Up to and including the line with "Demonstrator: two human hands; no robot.", repeat every line of the listing exactly, beginning at the first.

---

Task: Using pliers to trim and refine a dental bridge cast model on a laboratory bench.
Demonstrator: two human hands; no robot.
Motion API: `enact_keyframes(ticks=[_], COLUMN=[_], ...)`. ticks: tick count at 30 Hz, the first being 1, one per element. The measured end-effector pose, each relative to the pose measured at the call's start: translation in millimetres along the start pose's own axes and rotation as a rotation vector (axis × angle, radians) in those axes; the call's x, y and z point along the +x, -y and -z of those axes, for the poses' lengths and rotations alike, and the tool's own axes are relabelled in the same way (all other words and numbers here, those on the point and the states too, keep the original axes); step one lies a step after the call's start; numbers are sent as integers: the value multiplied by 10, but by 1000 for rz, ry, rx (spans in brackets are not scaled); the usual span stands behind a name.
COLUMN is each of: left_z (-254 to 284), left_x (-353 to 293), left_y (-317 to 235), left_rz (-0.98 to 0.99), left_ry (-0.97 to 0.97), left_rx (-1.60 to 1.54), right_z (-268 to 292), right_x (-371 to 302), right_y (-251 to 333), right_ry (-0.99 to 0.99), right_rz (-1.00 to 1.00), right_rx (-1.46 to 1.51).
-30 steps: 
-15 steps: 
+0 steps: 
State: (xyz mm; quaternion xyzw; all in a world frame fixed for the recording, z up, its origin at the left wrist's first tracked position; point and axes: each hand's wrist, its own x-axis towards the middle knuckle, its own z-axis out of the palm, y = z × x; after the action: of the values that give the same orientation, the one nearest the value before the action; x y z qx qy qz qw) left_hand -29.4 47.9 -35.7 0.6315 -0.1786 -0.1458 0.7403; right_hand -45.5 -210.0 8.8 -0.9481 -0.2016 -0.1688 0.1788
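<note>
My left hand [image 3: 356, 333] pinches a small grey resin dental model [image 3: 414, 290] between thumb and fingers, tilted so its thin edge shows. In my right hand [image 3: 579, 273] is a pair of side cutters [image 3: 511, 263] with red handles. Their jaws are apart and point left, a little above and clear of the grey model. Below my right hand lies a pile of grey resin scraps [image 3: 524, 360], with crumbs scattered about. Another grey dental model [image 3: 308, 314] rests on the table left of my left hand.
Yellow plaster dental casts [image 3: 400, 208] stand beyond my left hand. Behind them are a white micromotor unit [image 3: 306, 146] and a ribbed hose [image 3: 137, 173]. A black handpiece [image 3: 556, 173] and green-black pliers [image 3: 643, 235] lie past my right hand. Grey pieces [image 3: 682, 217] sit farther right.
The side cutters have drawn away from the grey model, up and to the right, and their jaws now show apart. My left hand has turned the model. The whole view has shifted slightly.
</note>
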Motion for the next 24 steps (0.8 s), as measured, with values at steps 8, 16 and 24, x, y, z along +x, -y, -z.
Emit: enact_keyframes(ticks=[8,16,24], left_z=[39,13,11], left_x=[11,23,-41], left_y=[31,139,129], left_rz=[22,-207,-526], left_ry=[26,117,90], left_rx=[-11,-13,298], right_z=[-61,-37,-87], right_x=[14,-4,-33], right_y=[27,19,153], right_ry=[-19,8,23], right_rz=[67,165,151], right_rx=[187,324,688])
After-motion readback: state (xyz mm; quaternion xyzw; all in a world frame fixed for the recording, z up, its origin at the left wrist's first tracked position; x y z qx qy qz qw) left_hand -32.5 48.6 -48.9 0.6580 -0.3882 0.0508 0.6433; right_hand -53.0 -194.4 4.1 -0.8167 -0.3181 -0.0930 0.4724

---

▸ TASK RESPONSE:
Task: Using pliers to trim and refine a dental bridge cast model on a laboratory bench.
Demonstrator: two human hands; no robot.

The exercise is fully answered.